Europe’s energy market intervention lowers wholesale gas costs, Signs that Europe is poised to interfere directly in energy markets have caused a dramatic decline in the wholesale price of gas.
While attempts to fill gas storage tanks look to be ahead of schedule, the European Commission said it was working “flat out” on an emergency package and a longer-term “structural reform of the power market” to battle rising prices.
On Tuesday, the UK wholesale gas price for the coming day fell by over 20% to 447p per therm, while the price for the coming month fell by 25% to 473p per therm.
Even if they have come down from their near-record highs, energy costs are still 12 times what they were at the beginning of 2021, before the energy crisis began.
Europe’s energy crisis leaves it with little choice but to save consumers.
It came as Kwasi Kwarteng, the UK’s business secretary, reported success in reopening the country’s largest gas storage facility. Centrica, an energy company, is attempting to revive the Rough facility in the North Sea off the coast of east Yorkshire.
Kwarteng stated Tuesday night that the North Sea Transition Authority has given the project the go-ahead after months of preparation.
Because of concerns that Russia will cut gas supplies even further, European countries are scrambling to fill their gas storage facilities before winter. The average European gas storage facility is already nearing 80% capacity, well on its way to meeting the European Union’s goal that all member countries reach 80% capacity by November 1.
Germany is Europe’s largest gas consumer, but because it is making headway on its storage targets, the German economy minister, Robert Habeck, said he expected gas prices to decline shortly because the country would no longer have to pay the high asking costs to continue replenishing inventories.
According to reports, Habeck also informed his fellow European energy ministers that Germany is open to reconsidering a European price restriction on gas.
Before a meeting of EU energy ministers on September 9th, the European Commission is working on emergency ideas to cut the cost of homes during winter. There seems to be more of a long-term strategy for entering the industry in place.
It’s in the right spot. We’re in such a price rise that it’s opened up political space,” a European official told the Agence France-Presse news agency on condition of anonymity.
He stated, “We can expect a proposal by the beginning of next year and the European Commission will initiate an impact study in the autumn.”
On Monday, Ursula von der Leyen, president of the European Commission, announced that Brussels was planning an intervention to decouple electricity rates from the growing cost of gas. This is to ensure that electricity rates reflect the lower costs associated with renewable energy sources.
The pressure for the next UK prime leader to propose a similar package of steps to combat bills has been amplified by von der Leyen’s intervention. The energy industry’s next price cap was established last week by regulator Ofgem at £3,549. It will take effect in October.

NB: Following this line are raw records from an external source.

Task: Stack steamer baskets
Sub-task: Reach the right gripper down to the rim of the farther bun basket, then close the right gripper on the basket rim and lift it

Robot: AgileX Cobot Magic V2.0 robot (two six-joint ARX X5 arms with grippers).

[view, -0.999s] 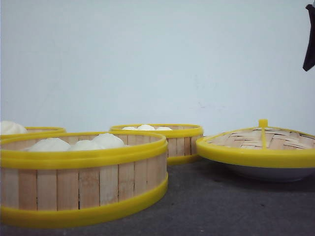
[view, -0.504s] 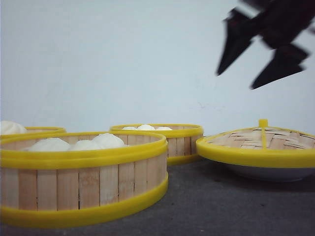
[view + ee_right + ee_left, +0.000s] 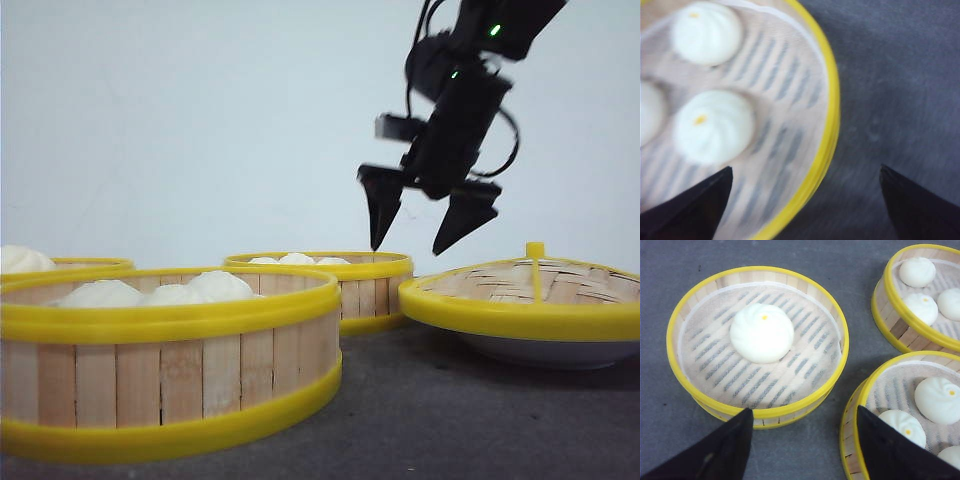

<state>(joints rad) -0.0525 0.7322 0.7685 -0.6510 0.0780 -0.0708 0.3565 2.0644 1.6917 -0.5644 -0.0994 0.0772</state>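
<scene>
Hovering with the right gripper (image 3: 408,248) above the far basket (image 3: 350,285), near the back edge of the table (image 3: 450,420), fingers wide apart and holding nothing. Probably aiming to straddle the basket wall on the side toward the lid (image 3: 530,290). Easy to go wrong from here: by lowering the inner finger too far toward the middle, pressing into a bun (image 3: 297,259) and denting it; by lowering too near the lid, knocking its yellow rim and sliding it off the plate (image 3: 550,352). Gripping so wide a basket at one side only, likely to tilt it in the lift and to roll the buns together or out. Blurred in the right wrist view, so hard to judge the centring over the rim. Hanging with the left gripper (image 3: 804,412) high over the table, fingers also apart and empty, above the gap between the left basket (image 3: 757,340) and the near basket (image 3: 910,415). Setting one basket on another off centre, likely to crush the buns below with the bottom rim. Counted: three baskets, none stacked yet, all apart on the table, the left one at the left edge, the near one at the front left; seven buns, namely one, three and three; one lid; one plate under it; two grippers.
</scene>
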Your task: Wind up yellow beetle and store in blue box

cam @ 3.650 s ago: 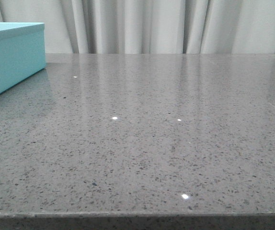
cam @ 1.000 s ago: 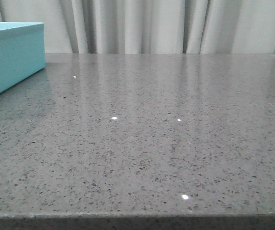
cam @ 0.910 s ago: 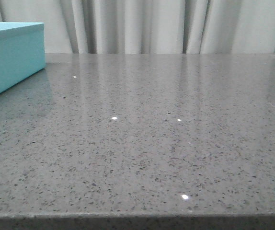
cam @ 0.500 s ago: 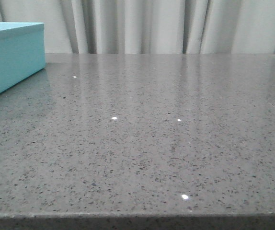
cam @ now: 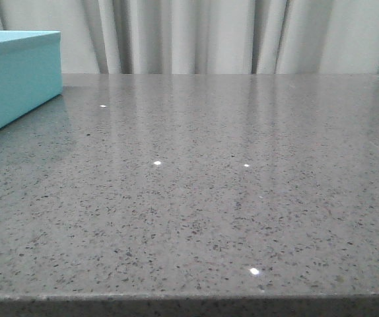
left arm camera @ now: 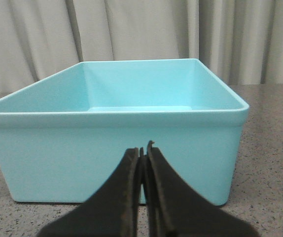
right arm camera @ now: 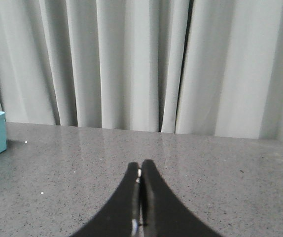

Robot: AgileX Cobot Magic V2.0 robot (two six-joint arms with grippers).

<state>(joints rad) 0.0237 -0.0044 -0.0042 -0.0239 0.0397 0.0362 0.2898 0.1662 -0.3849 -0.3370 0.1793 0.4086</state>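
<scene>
The curtain [cam: 196, 36] fills the top of the front view in pale grey folds, and it also backs both wrist views. Below it the table [cam: 209, 198], a speckled grey stone top with a few bright glints, takes up nearly all of the front view down to its near edge along the bottom. Against the earlier front pictures nothing has shifted: the glints, the reflections and the box corner lie where they lay.

The box [cam: 14, 79] sits at the upper left of the front view, cut off by the left edge, only its corner and one flat side showing. In the left wrist view it stands square across the middle of the frame, open at the top, its pale floor bare as far as can be seen over the rim. In the right wrist view only a sliver of it shows at the left edge, midway down.

The left gripper [left arm camera: 143, 153] is at the bottom centre of its view, its black fingers pressed together with nothing between them, in front of the box's near wall. The right gripper [right arm camera: 140, 170] is likewise closed on nothing, over bare table.

The beetle shows in no view.
</scene>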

Ofgem has opened a consultation on whether or not to unlink the wholesale cost of electricity from that of natural gas.
Analyst John Musk from RBC Europe stated, “It is evident, in our view, that current power rates of €700-800 per megawatt hour are unsustainable and providing windfalls for some generators.”
Given the importance of keeping investor trust, the question is how long it will take to enact any reform. While longer-term structural reforms are being considered and implemented, the current high electricity costs may lead to additional windfall taxes or voluntary contributions from generators across Europe.
Although the long-term view for gas supplies is bright, the short-term picture is still unclear. Starting on Wednesday, Gazprom will perform maintenance on the main Nord Stream 1 pipeline that delivers natural gas from Russia to Europe.
This shutdown comes after the Nord Stream pipeline had already been operating at a fraction of its regular capacity due to a 10-day maintenance outage in July. Concerns that Russia could completely cut off flows have arisen as a result of supply disruptions. This comes at a time when demand is expected to increase dramatically due to the upcoming winter season.
Engine, one of France’s main gas suppliers, announced on Tuesday that Gazprom would further reduce deliveries to the firm due to a disagreement over the interpretation of some contracts. Since the conflict in Ukraine broke out, Gazprom’s deliveries to Engie have dropped significantly.
Wien Energie, the primary power provider for the Austrian capital, has requested billions of euros in loans from the federal government to cover margin fees so it can continue trading on the European power-futures market.